Once fellow officers learned she supported Hillary Clinton for president in 2016 and marched against Trump, they refused to partner with her and stalled in backing her up during dangerous calls, she said.

"It was a long 6 ½ years with the department," Ryan said, sitting in her sparse northeast Minneapolis living room among stacks of luggage. "I dealt with constant harassment, sexual harassment, discrimination. And, ultimately, I didn't feel like I had much of a long-term future within MPD."

Ryan does not support efforts to dismantle the Police Department and replace it with a public safety agency. But the experience she described offers a rare glimpse behind the curtain of a police department that filters all public-facing messaging through a media relations office and top brass such as Chief Medaria Arradondo. Only the union leadership is permitted to speak for the rank-and-file without permission. Ryan said this communications restraint gives a distorted view of the systemic problems facing the department — especially for outsiders such as her.

"If we could speak freely, I don't think it would reflect very well on how they treat us and how they run the department," she said.

Born in Houston and raised in Iowa, Ryan moved to the Twin Cities to study political science at the University of St. Thomas in 2010. She wanted to become a cop to help victims of domestic abuse and sexual assault.

Ryan said she enjoyed the daily work of policing and thought she was making a difference.

She noticed the machismo culture and knew she didn't fit the standard mold for an officer, but she believed the department needed more women. And she hoped she could help transform the culture from inside.

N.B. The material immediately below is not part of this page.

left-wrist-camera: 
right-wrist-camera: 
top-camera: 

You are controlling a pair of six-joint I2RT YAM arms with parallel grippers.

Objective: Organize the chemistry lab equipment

"Within the first week, everyone knew I was liberal," she said. "Everyone knew I was a feminist. Everyone knew I was gay."

Ryan said her colleagues started to turn on her after a shift working a Clinton campaign event when she could not contain her excitement to get a picture with the first woman nominated by a major party to run for president.

"Everyone questioned why I would want to meet her," Ryan recalled. "It was the narrative of, 'Well, she hates cops.' "

Trump had positioned himself against the "anti-police" Democrats, but Ryan said she could not share her colleagues' enthusiasm for a candidate who had been accused of sexual assault and who boasted about grabbing women by the genitals. Yet in the eyes of her colleagues, voting for Clinton meant supporting the enemy, she said.

"They thought I was voting against them," said Ryan.

The day after the election, a fellow officer texted her a picture of a message written on the roll-call white board of her precinct: "4th Precinct Mids ... Making America Great Again." Ryan provided a copy of the image to the Star Tribune.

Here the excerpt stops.